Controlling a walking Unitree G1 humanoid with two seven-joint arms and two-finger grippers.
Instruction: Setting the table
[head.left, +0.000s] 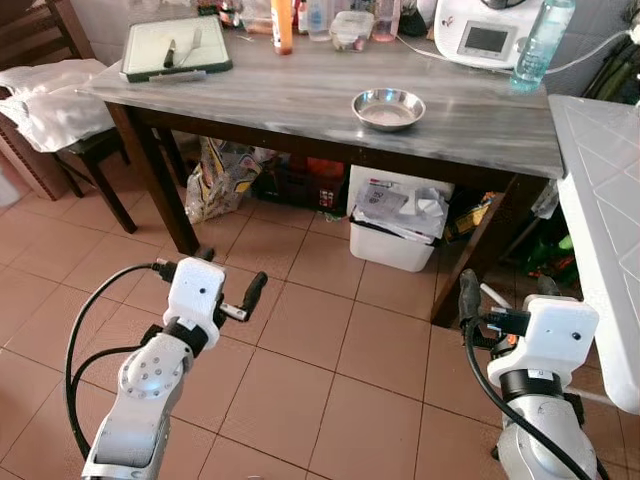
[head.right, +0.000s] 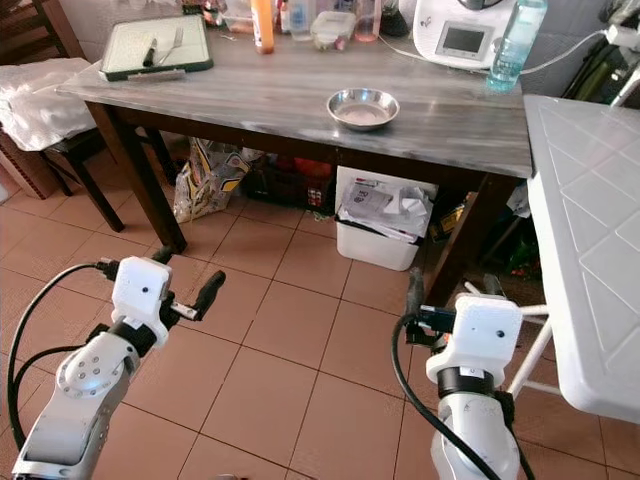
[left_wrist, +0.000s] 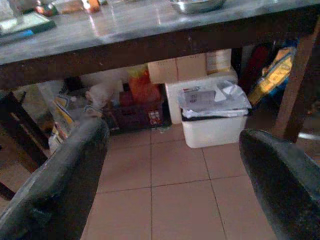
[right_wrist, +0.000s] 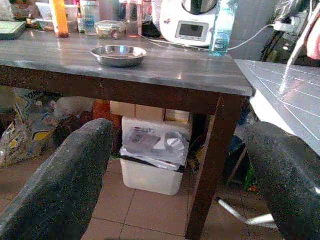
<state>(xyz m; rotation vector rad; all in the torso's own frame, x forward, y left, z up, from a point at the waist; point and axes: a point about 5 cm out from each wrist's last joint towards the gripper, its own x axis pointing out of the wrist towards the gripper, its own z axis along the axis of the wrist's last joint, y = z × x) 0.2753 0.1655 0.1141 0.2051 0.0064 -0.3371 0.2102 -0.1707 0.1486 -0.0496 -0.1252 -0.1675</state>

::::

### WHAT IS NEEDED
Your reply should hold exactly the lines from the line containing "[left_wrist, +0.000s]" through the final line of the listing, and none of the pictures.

### OUTPUT FOR THIS EXERCISE
[left_wrist, +0.000s] 
[right_wrist, +0.000s] 
<state>(xyz m; rotation vector rad; all in the torso's own frame, x forward, y left, z up, from a point at the waist; point and axes: a point about 5 cm out from each wrist's last joint towards the gripper, its own x axis pointing out of the wrist towards the gripper, its own z axis along the axis of the wrist's last joint, y = z × x) 0.2753 0.1655 0.1141 0.2051 0.0064 -0.3371 0.2102 -0.1707 0.1486 -0.0496 -0.1252 -0.1675</state>

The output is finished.